The Wider Earth, the critically-acclaimed drama about a young Charles Darwin’s expedition on HMS Beagle, has extended its run at the Jerwood Gallery at London’s Natural History Museum and will now play until 24 February 2019.
Featuring a cast of seven, and 30 hand-crafted puppets representing the exotic wildlife Darwin encountered, The Wider Earth has been described as an ingenious coming-of-age story which celebrates the incredible complexity of our planet and Darwin’s adventurous spirit as he faced perilous environments and unknown dangers on his bold voyage.
The Natural History Museum’s director of engagement Clare Matterson said:
“We are committed to bringing science to life through exciting collaborations like this with artists, even when this requires the building of a 357-seat traditional performance theatre in one of our galleries!

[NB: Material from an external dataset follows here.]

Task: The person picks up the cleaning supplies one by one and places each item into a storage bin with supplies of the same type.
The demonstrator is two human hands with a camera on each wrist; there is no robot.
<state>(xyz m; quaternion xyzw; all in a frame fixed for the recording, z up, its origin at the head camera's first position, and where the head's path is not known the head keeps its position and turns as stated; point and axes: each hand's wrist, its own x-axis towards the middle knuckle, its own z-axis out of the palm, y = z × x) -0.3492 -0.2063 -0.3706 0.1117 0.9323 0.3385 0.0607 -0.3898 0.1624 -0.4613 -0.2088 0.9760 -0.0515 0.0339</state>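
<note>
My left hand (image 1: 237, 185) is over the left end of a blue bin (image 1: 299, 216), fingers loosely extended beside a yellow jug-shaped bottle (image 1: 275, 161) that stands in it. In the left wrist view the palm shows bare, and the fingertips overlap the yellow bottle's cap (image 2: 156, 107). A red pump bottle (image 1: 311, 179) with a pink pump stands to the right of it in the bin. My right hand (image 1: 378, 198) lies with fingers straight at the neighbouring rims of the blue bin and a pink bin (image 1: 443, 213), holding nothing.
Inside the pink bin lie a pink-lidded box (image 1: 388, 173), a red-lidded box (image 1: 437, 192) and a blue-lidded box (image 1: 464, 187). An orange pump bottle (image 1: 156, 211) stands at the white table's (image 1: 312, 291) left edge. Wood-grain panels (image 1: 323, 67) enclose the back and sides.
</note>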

The Wider Earth offers a radically different kind of museum experience.
Audiences are transported to the far side of the world with the young Charles Darwin on his first voyage aboard the HMS Beagle – just metres away from both the working scientific laboratories of our Darwin Centre and some of the original specimens he collected on that same voyage in 1831.
“The Wider Earth has had a fantastic reception and helped attract new audiences to the Museum so we are delighted to be able to extend its performance run and allow more people to see this captivating drama.”
Written and directed by Dead Puppet Society’s creative director David Morton, the idea for The Wider Earth was conceived at a residency in Cape Town in 2013 with the Handspring Puppet Company – the creative team behind War Horse.
Handspring Puppet Company’s Basil Jones and Adrian Kohler added: “Handspring Puppet Company is very proud of Dead Puppet Society for pioneering their production The Wider Earth at the Natural History Museum in London, a concept which was conceived during their time with us in South Africa several years ago. Since then it’s been fantastic to see their work and their influence rapidly spreading to three continents: Australia, America and Europe. Dead Puppet Society are inspiring leaders in the next generation of puppeteers!”
Following sold-out seasons in Brisbane and Sydney, The Wider Earth has found the perfect home at the Natural History Museum. The Museum is custodian to many of the specimens Charles Darwin collected on his expeditions and its 350 scientists continue in his footsteps of exploration and discovery, seeking solutions to the major issues facing the natural world. This is the first time a performance-based theatre has been constructed in the Museum and adds a new element to the wide-range of exhibitions and events which already attract over 4.5 million visitors every year.
The Museum’s scientists, led by paleobiologist Professor Adrian Lister, author of Darwin’s Fossils, have worked closely with the creative producers of the show to ensure it is rooted in authenticity.